Cllr Lorna Dupre, who chairs the Combined Authority overview and scrutiny committee, tweeted: “Where there is harmony, let us sow discord”.

Mr Mitchell’s lengthy assessment of the past and a new direction of travel for the Combined Authority, referred to “delivery, ambition, and effectiveness”.

Gordon Mitchell’s lengthy assessment of the past and a new direction of travel for the Combined Authority, referred to “delivery, ambition, and effectiveness”.

He said: “Inevitably there is a legacy of ways of working from the first mayoral term.

“In that initial phase the organisation appears to have focused on some key programmes, some deliverables but also established a culture of separation between the Mayoral Combined Authority (MCA) and its constituent councils.

“In recent discussions with council leaders and chief executives they refer to the explicit practice of excluding the council chief executives from any systematic role in supporting policy formulation or delivery.

“Local players now see that as highly undesirable and want this to change. “

He said that in the five years of existence of the MCA it has struggled to find a settled way of working.

“Over the period it has featured five different chief executives each with different management arrangements, and five different monitoring officers, resulting in a lack of stability at the top of the organisation.

“Subsequently the first year of the second mayoral term has been beset by a poorly conceived mayoral office and lack of clarity about the role of the mayor.

“This has resulted in considerable friction with senior officers, underpinned dysfunctional behaviour in the MCA board, in public and an MCA which is operating day to day, but with no discernible medium or long-term strategy for its region.

“The MCA now finds itself embroiled in a series of connected disputes and investigations which stoke distrust, wider dysfunctional dynamics, and create a burden on the capacity of the organisation.

“An initial investigation reported in February 2022. This led to the dismantling of the office of the mayor and querying the rules around appointments and reporting lines.”

Mr Mitchell added: “Issues arising from the first investigation have resulted in several ongoing investigations related to the code of conduct, leaks of confidential information, expenses, and employment claims related to senior staff.

“Until these investigations and issues are resolved it will be difficult for the MCA to find a route to normal political business. The various processes need to be expedited, and any implications for the functioning of the CA implemented.

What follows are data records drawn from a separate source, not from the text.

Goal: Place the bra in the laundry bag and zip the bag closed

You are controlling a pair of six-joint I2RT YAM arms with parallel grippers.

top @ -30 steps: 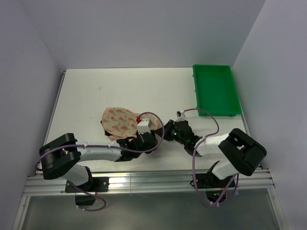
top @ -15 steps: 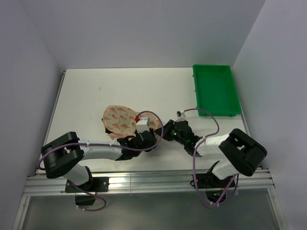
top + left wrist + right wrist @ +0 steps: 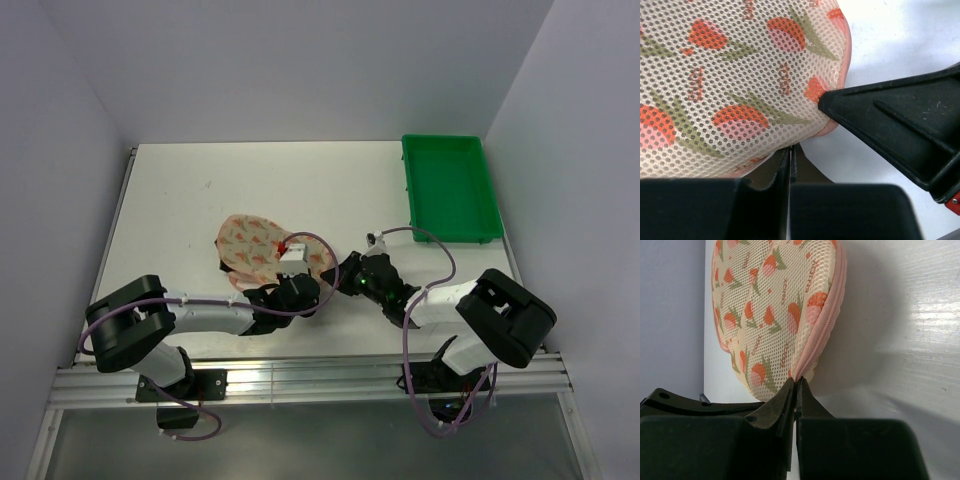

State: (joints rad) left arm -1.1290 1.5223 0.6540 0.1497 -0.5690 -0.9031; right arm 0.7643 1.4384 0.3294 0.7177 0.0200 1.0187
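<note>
Closure of the left end effector is the one change over the last second: its fingers stood apart a moment ago and now sit pressed together, only a hairline seam between them. In the left wrist view they meet right at the lower pink hem of the laundry bag, so this reads as a pinch on the bag's edge.

Right end effector: unchanged, fingers pressed together at the near end of the zip trim. Whether a pull tab sits between them cannot be told.

Bag position: flat on the table, near the front edge and between the two arms, well apart from the green tray. It has crept slightly toward the far side compared with a second ago.

Bra: not visible in any view. Judgement: it is probably already inside the mesh. The stretch of zip seen from the right wrist looks closed.

Implication: both arms now hold the bag at neighbouring points on its near rim. This suits bracing one side while the other draws the zip. The task appears late, with the closing step in hand.
</note>
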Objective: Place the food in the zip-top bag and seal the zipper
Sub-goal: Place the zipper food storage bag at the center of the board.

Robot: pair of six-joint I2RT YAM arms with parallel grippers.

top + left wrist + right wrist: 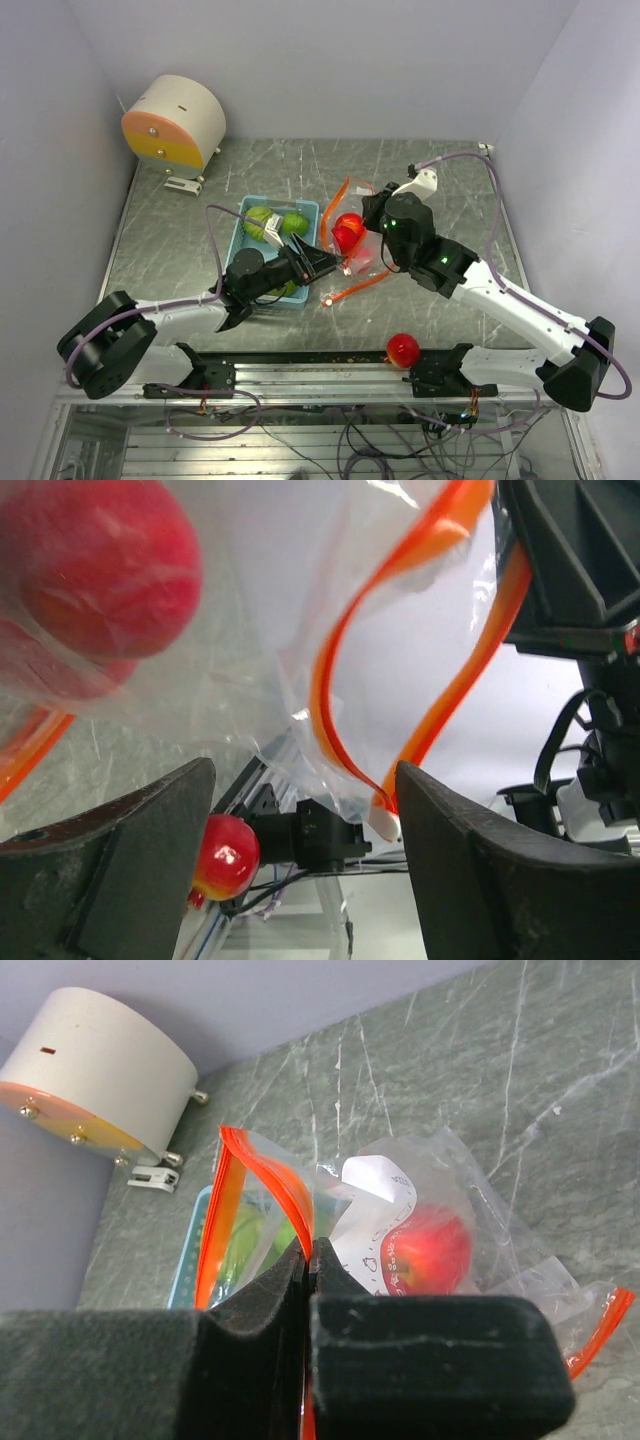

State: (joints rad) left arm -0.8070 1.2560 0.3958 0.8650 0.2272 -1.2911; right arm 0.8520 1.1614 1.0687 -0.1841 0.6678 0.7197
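Clamps zip-top bag (470, 1190) rim in right pincer (308, 1260); has left pincer (305, 820) apart, empty, at bag mouth. Holds red apple (430, 1245) inside bag; leaves green food (262, 222) in blue tray (280, 200). Back left out straight, clear of rim.

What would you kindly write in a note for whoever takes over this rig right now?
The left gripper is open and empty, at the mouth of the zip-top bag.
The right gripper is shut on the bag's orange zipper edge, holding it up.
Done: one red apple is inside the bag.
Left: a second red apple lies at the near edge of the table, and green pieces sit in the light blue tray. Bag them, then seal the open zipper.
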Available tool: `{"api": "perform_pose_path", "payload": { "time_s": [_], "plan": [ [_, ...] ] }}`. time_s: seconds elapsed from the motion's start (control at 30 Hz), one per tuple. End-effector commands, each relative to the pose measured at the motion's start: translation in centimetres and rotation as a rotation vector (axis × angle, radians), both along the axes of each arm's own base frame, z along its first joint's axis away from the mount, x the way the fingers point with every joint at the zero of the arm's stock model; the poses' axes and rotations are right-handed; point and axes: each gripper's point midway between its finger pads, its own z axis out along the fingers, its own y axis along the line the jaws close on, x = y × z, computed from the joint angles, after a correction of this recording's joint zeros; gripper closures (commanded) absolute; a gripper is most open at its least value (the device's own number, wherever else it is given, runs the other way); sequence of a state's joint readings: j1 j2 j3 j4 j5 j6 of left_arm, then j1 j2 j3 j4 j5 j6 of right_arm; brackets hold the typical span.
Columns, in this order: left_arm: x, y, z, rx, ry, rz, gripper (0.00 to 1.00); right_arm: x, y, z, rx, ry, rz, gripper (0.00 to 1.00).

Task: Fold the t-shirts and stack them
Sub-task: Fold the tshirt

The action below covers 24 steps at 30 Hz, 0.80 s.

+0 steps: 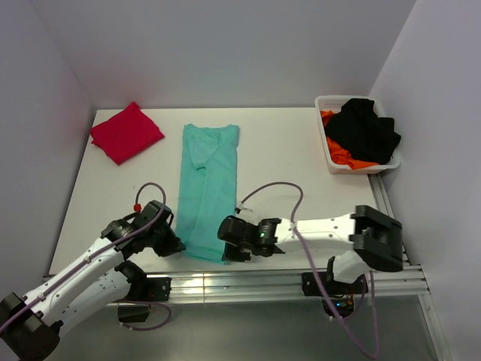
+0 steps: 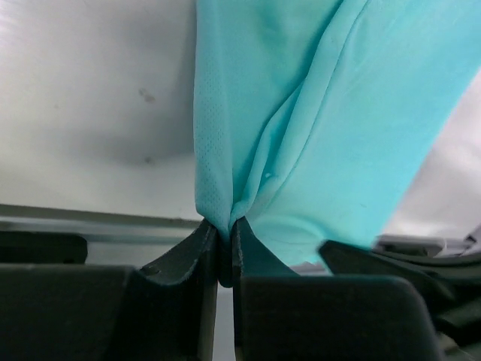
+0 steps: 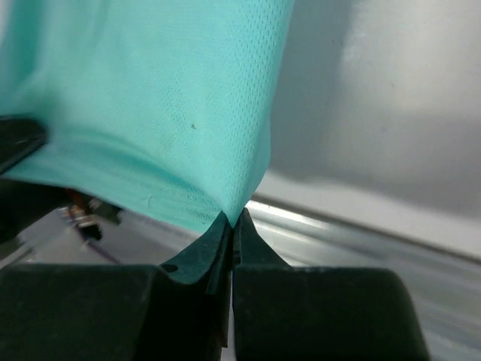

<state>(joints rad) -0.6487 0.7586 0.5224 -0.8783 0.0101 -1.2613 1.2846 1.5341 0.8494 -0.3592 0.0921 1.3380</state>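
Teal t-shirt (image 1: 207, 188): lying as a long strip down the table (image 1: 293, 162) middle.
Left gripper (image 2: 224, 226): pinching its near-left hem corner tight.
Right gripper (image 3: 233, 219): clamping the near-right corner.
Red t-shirt (image 1: 126, 132): sitting folded, far-left.

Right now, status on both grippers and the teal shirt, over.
Left gripper shut on teal shirt, near left corner. Right gripper shut on near right corner. Shirt lies in a long strip on table. Red shirt folded far left, clear of path.

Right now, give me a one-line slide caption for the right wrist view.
Right gripper shut on a hem corner of the teal-green t-shirt, with the white table beyond.
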Motion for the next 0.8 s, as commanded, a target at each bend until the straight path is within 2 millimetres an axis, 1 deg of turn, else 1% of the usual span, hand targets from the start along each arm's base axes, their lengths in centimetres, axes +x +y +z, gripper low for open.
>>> {"api": "perform_pose_path", "payload": {
  "time_s": [0.0,0.03,0.07,0.13,0.17,0.2,0.23,0.3,0.33,0.4,0.43,0.47,0.5,0.53,0.57,0.6,0.63,0.67,0.7,0.73,0.77],
  "plan": [
    [-1.6,-0.4,0.7,-0.033,0.040,-0.079,0.92,-0.1,-4.4,1.8,-0.076,-0.047,-0.040,1.00],
    [-1.8,-0.5,0.8,-0.038,0.041,-0.088,0.92,-0.2,-5.2,1.9,-0.098,-0.046,-0.044,1.00],
    [-1.8,-0.5,1.1,-0.039,0.034,-0.097,0.92,-0.1,-5.4,2.3,-0.097,-0.053,-0.042,1.00],
    [-1.8,-0.4,1.5,-0.034,0.026,-0.110,0.92,0.0,-5.6,3.4,-0.097,-0.065,-0.039,1.00],
    [-1.5,-0.6,2.2,-0.036,0.007,-0.124,0.92,0.0,-5.6,3.7,-0.097,-0.068,-0.036,1.00],
    [-1.3,-0.5,2.3,-0.021,0.010,-0.126,0.91,0.1,-5.4,4.1,-0.094,-0.074,-0.032,1.00],
    [-0.8,-0.9,3.3,-0.024,-0.012,-0.143,0.92,0.4,-5.1,4.8,-0.091,-0.086,-0.029,1.00],
    [0.0,-1.1,4.0,-0.003,-0.013,-0.150,0.92,0.9,-4.7,5.2,-0.102,-0.093,-0.025,1.00],
    [1.0,-1.7,5.7,-0.012,-0.055,-0.165,0.92,1.5,-4.4,6.1,-0.099,-0.103,-0.025,1.00],
    [2.6,-2.1,6.5,0.021,-0.072,-0.169,0.92,2.4,-4.4,6.3,-0.123,-0.110,-0.029,1.00],
    [3.2,-2.5,7.2,0.026,-0.085,-0.175,0.92,3.0,-4.0,7.2,-0.111,-0.128,-0.021,1.00],
    [4.5,-3.2,8.1,0.032,-0.105,-0.186,0.94,4.0,-4.1,7.3,-0.115,-0.130,-0.040,1.00],
    [5.1,-3.5,8.4,0.039,-0.109,-0.190,0.94,4.7,-4.1,7.7,-0.110,-0.136,-0.046,1.00],
    [6.0,-4.0,9.4,0.036,-0.136,-0.204,0.96,5.5,-3.9,8.5,-0.103,-0.152,-0.037,1.00],
    [6.4,-4.4,9.6,0.040,-0.137,-0.210,0.99,6.3,-3.9,8.9,-0.102,-0.158,-0.039,1.00],
    [7.0,-4.8,9.1,0.051,-0.122,-0.220,0.99,7.8,-4.3,8.9,-0.115,-0.159,-0.066,1.00],
    [7.7,-5.2,9.8,0.052,-0.137,-0.225,1.00,8.7,-4.1,9.9,-0.113,-0.180,-0.053,1.00],
    [8.2,-5.5,9.4,0.063,-0.123,-0.228,1.00,9.3,-4.2,9.7,-0.132,-0.177,-0.051,1.00],
    [8.6,-5.7,9.5,0.063,-0.130,-0.231,1.00,10.5,-4.6,9.9,-0.138,-0.176,-0.071,1.00],
    [9.2,-6.0,10.0,0.062,-0.144,-0.235,1.00,11.2,-4.5,10.5,-0.141,-0.189,-0.060,1.00],
    [9.7,-5.9,9.8,0.070,-0.137,-0.230,1.00,11.8,-4.5,10.3,-0.152,-0.185,-0.061,1.00]
  ]
}}
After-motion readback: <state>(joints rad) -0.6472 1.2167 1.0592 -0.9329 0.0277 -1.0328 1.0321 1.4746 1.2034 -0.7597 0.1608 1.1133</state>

“It is unclear whether the necessary political commitment exists to tackle these issues at proper pace and with due diligence (or whether these processes simply become a further opportunity for dysfunctional behaviour).

“In this context it is not surprising that the culture of member – officer relations is not ideal.

“While the effectiveness of working relations varies across individuals, teams and committees further positive development is needed.

“A part contributor is that some of the informal engagement structures normally in place in local government appear lacking.”